_Exercise details_
Write out once more the lines running from the top of the entries below to the line with "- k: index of", both ends included.

_Material supplied_
·····

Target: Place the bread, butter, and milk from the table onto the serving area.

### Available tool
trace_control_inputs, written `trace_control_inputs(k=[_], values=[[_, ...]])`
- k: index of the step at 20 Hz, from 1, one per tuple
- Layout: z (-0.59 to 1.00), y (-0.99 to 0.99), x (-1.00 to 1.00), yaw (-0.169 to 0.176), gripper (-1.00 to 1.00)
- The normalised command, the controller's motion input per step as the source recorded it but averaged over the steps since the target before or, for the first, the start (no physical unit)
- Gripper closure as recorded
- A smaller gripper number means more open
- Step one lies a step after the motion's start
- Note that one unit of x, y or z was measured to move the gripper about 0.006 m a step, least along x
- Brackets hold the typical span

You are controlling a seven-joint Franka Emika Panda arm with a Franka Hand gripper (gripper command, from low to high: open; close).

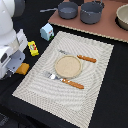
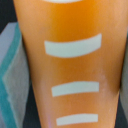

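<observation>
The bread [image 1: 23,69] lies on the black table [image 1: 115,100] at the edge of the cream placemat [image 1: 95,85], on the exterior view's left, mostly hidden under my gripper [image 1: 18,66]. In the wrist view the golden-orange loaf [image 2: 70,65] with pale slashes fills the frame, and the grey fingers [image 2: 9,75] press against both its sides. The gripper is shut on the bread. The yellow butter [image 1: 33,48] lies on the table just beyond. The blue-and-white milk [image 1: 47,31] stands upright farther back, by the placemat's far corner.
The placemat bears a round tan plate [image 1: 68,65] and orange-handled cutlery [image 1: 66,80] on either side of it. A pinkish-brown board [image 1: 107,27] at the back holds grey pots [image 1: 91,12] and a bowl [image 1: 123,17]. The white arm [image 1: 9,30] looms over the exterior view's left.
</observation>
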Motion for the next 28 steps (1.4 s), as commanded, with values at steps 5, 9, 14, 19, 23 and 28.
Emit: trace_control_inputs(k=[5,9,14,19,23,28], values=[[0.99,0.12,0.47,0.023,1.00],[0.91,0.17,1.00,0.000,1.00],[0.86,0.24,1.00,0.000,1.00],[0.63,0.21,1.00,0.000,1.00],[0.37,0.08,1.00,0.000,1.00],[0.28,0.01,1.00,-0.027,1.00]])
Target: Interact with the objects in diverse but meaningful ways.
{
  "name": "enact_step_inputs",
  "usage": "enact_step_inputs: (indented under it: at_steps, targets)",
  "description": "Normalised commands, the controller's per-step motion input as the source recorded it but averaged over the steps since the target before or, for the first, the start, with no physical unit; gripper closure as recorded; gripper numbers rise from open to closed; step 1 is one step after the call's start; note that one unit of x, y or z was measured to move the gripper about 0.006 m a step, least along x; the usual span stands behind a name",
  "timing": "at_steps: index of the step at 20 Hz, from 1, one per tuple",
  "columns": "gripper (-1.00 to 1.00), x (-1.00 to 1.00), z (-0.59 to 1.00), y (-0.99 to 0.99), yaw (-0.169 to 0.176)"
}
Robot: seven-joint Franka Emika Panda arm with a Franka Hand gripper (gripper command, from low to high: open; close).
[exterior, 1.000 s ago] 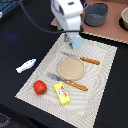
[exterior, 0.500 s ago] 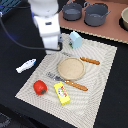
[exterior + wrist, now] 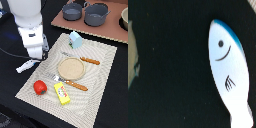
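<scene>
We have the arm over the exterior view's left side, above the white fish (image 3: 26, 65), which lies on the dark table just off the placemat's (image 3: 102, 75) left edge. The wrist view shows the fish (image 3: 230, 75) off-centre and none of the fingers, so we cannot tell how far the gripper is open or whether it holds anything.

If we descend from here, the jaws might straddle only the fish's edge and flick it away; the flat toy also gives little height to pinch.

We count one fish, one red tomato (image 3: 40, 87), one yellow box (image 3: 62, 93), one light-blue carton (image 3: 76, 39), one tan plate (image 3: 71, 68) and two grey pots (image 3: 96, 13) at the far side.
</scene>
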Motion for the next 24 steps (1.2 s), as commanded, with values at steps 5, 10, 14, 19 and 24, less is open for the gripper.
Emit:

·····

_Solution for this task_
Target: Place the bread, butter, and milk from the table onto the serving area.

### Available tool
trace_control_inputs, written `trace_control_inputs(k=[_], values=[[_, ...]])`
- k: index of the step at 20 Hz, from 1, one per tuple

With the answer given, the exercise is closed.